Copy every line of the data in which the word "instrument" occurs.

[[ Entries provided, beginning ]]

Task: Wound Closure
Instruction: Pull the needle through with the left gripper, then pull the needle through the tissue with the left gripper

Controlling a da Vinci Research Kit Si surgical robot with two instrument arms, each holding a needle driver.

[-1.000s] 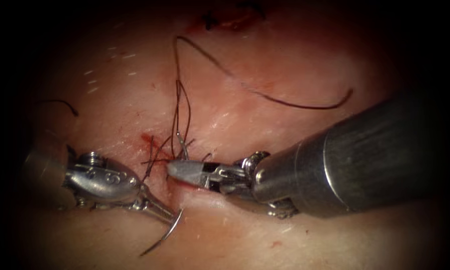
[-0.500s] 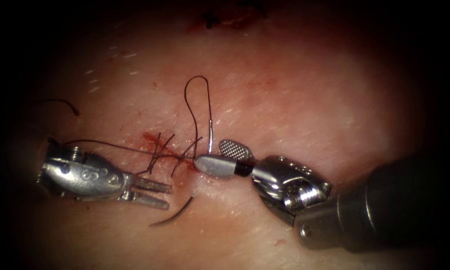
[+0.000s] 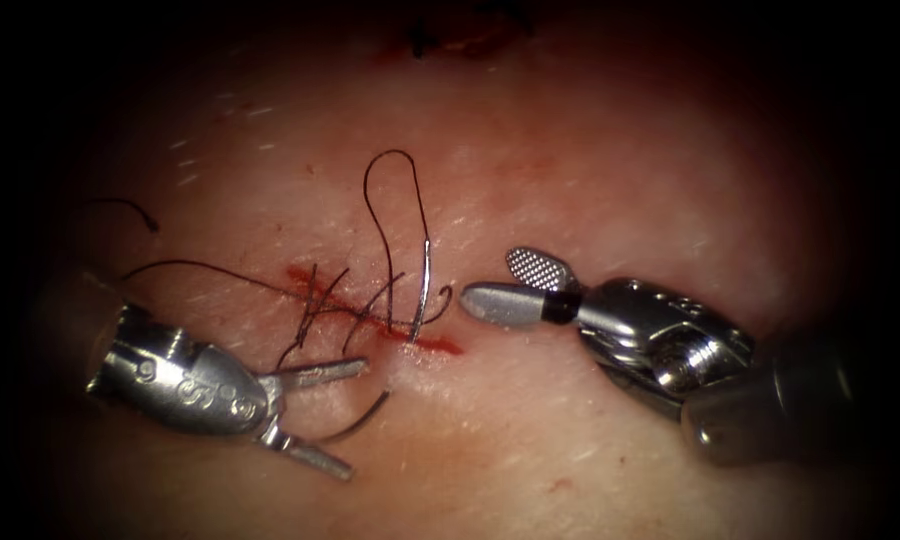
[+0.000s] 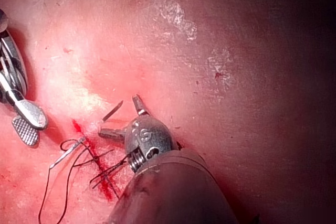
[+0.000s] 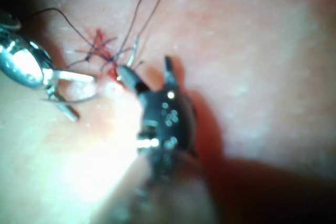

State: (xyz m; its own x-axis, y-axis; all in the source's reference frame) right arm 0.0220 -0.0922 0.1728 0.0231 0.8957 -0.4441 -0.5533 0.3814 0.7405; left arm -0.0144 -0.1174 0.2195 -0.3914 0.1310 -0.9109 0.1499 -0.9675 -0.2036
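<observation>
1. The left arm's silver needle driver (image 3: 332, 415) comes in low on the left with its jaws spread wide. They are gripping nothing.
2. Between those spread jaws lies the dark, thin curved needle (image 3: 358, 420), flat on the surface of the pale pink pork tissue (image 3: 610, 170). It sits just below the cut's left part and no tool has it. The left wrist view has it as a dark sliver (image 4: 113, 111) in the gap between the jaws.
3. The right arm's silver needle driver (image 3: 490, 282) sits just right of the cut, jaws parted with the ridged inner face of the upper one showing, and it is empty too.
4. The short red cut (image 3: 370, 315) runs between the two tools, crossed by dark stitches.
5. A tall loop of thin black thread (image 3: 390, 158) rises from the stitches, and another strand trails off to the left.
6. A streak of red fluid (image 3: 438, 344) marks the cut's right end.
</observation>
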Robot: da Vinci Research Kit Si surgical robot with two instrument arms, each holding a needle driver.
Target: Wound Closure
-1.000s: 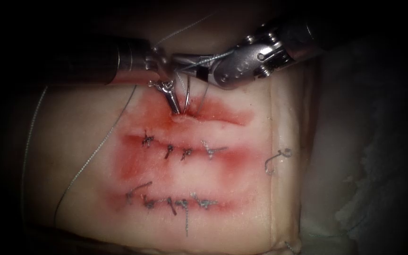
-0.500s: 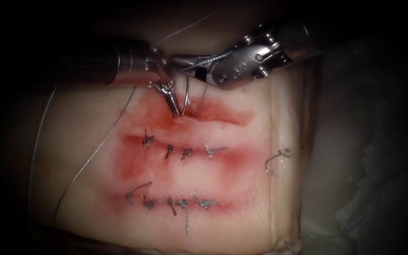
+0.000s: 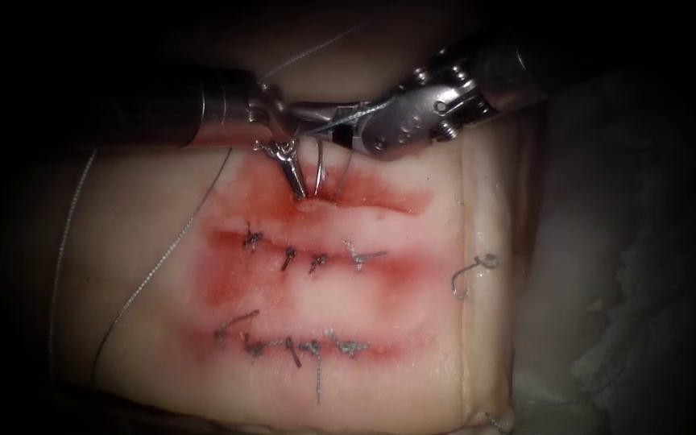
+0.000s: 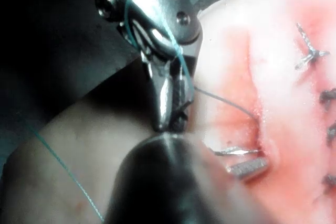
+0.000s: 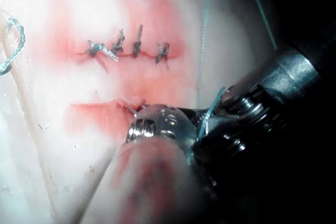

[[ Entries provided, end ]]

§ Result of the task
Controlling a da Vinci Research Kit Si surgical robot with two instrument arms, each holding a needle driver.
Robot: da Vinci Research Kit Si surgical robot with two instrument arms, each holding a needle driver.

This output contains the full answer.